Opinion
No. 17-70690
07-23-2019
NOT FOR PUBLICATION
Agency No. A200-692-719 MEMORANDUM On Petition for Review of an Order of the Board of Immigration Appeals Argued and Submitted July 10, 2019 Seattle, Washington Before: BERZON and WATFORD, Circuit Judges, and ROTHSTEIN, District Judge.
This disposition is not appropriate for publication and is not precedent except as provided by Ninth Circuit Rule 36-3.
The Honorable Barbara Jacobs Rothstein, United States District Judge for the Western District of Washington, sitting by designation.
David Zavala Meza, a native and citizen of Mexico, petitions for review of the Board of Immigration Appeals' order dismissing his appeal from an immigration judge's decision denying his applications for asylum, withholding of removal, and relief under the Convention Against Torture ("CAT"). We review the agency's factual findings for substantial evidence, Dai v. Sessions, 884 F.3d 858, 866 (9th Cir. 2018), and we consider questions of law de novo, Singh v. Whitaker, 914 F.3d 654, 658 (9th Cir. 2019). We grant in part and deny in part the petition for review.
To establish asylum eligibility, an applicant must show that he is unable or unwilling to return to his country of nationality because of persecution or a well-founded fear of persecution on account of his political opinion or another protected ground. 8 U.S.C. § 1101(a)(42)(A); see Barajas-Romero v. Lynch, 846 F.3d 351, 358, 360 (9th Cir. 2017) (asylum applicant must show that a protected ground was "one central reason," and withholding-of-removal applicant must show that a protected ground was "a reason" for the persecution). The record, including Zavala Meza's declaration, compels the conclusion that he expressed an anti-corruption political opinion in rejecting a job offer from a police commander. See Baghdasaryan v. Holder, 592 F.3d 1018, 1023 (9th Cir. 2010) (to demonstrate a nexus between harm and an asylum applicant's political opinion, he "must show (1) that he held, or his persecutors believed that he held, a political opinion; and (2) that he was harmed because of that political opinion"). There was an offer to join in a corrupt police organization, and Zavala Meza took a principled position in rejecting it; further, the country conditions record establishes that there was widespread corruption in the Michoacán police force. See Mamouzian v. Ashcroft, 390 F.3d 1129, 1134 (9th Cir. 2004) ("[R]etaliation against an individual who opposes government corruption can constitute persecution on account of political opinion."); id. at 1135 (quoting Grava v. INS, 205 F.3d 1177, 1181 (9th Cir. 2000)) ("The 'salient question' is whether the petitioner's opposition to corruption was 'directed toward a governing institution, or only against individuals whose corruption was aberrational.'").

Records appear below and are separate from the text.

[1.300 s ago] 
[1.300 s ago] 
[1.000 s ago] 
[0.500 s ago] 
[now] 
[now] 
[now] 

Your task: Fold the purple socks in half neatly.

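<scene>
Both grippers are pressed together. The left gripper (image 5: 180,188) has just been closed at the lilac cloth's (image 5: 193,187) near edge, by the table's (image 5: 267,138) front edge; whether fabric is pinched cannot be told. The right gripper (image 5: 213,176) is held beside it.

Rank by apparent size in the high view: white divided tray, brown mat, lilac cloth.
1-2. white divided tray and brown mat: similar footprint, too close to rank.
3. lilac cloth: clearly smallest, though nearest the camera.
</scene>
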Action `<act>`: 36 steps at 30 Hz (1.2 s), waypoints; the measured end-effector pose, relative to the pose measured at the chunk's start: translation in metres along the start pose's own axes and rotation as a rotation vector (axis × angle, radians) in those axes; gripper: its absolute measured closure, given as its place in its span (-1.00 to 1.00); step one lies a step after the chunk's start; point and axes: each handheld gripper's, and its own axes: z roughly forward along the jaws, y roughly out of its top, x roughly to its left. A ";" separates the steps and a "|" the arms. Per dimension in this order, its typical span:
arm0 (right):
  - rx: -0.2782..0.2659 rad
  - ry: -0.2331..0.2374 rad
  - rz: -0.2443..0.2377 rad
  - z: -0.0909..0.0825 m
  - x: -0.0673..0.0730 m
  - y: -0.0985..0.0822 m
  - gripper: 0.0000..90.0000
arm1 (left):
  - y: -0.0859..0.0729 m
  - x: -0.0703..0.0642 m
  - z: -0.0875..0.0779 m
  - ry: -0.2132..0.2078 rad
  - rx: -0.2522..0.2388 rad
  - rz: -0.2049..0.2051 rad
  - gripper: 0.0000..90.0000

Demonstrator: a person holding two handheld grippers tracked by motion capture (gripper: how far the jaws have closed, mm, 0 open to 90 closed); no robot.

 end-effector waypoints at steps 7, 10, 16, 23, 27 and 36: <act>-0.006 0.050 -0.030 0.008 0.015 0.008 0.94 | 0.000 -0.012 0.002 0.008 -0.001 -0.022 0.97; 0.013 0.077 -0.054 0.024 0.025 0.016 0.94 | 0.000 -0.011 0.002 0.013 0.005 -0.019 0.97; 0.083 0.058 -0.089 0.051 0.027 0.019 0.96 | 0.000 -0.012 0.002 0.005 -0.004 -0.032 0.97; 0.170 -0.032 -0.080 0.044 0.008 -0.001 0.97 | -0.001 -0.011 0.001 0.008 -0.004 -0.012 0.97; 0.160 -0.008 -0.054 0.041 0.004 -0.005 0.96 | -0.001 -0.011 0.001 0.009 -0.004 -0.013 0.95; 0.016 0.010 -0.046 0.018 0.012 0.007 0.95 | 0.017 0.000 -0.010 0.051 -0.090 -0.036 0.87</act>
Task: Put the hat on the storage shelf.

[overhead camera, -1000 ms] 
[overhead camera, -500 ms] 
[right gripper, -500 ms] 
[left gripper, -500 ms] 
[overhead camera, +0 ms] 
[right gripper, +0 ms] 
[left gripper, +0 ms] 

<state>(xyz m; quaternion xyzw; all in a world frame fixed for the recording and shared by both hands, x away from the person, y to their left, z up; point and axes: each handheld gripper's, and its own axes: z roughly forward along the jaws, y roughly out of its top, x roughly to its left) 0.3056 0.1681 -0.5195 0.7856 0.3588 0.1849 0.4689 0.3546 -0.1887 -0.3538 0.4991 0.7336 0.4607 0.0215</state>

There were several facts in the record that may support a finding of nexus between petitioner's political opinion and the harm he suffered, including the timing of the robbery and attempted kidnapping; the threats Zavala Meza received on his unlisted home phone number; the police academy's knowledge of Zavala Meza's unlisted phone number; the fact that Zavala Meza was ultimately not given a job as a police officer; the fact that the police had Zavala Meza's car for several months before they acknowledged it, during the period in which Zavala Meza was being contacted by his attackers to come get the car; and attacks on Zavala Meza's father. The BIA makes no mention of any of these facts, but instead suggests that there was no evidence at all supporting petitioner's belief concerning a connection between the police instructor and the attacks and threats he and his family suffered. See Afriyie v. Holder, 613 F.3d 924, 931 (9th Cir. 2010) (agency must consider evidence favorable to petitioner); Deloso v. Ashcroft, 393 F.3d 858, 865-66 (9th Cir. 2005) (timing of violent acts and threats indicated that petitioners were attacked for political reasons). We therefore grant the petition for review as to the denial of asylum and withholding of removal and remand for further consideration of the evidence concerning a nexus between petitioner's political opinion and the harm he suffered.
Substantial evidence supports the agency's denial of CAT relief as Zavala Meza failed to establish that it is more likely than not that he would be tortured by or with the consent or acquiescence of the government if returned to Mexico. See Aden v. Holder, 589 F.3d 1040, 1047 (9th Cir. 2009). We therefore deny the petition for review in part.
PETITION FOR REVIEW GRANTED IN PART and DENIED IN PART; REMANDED.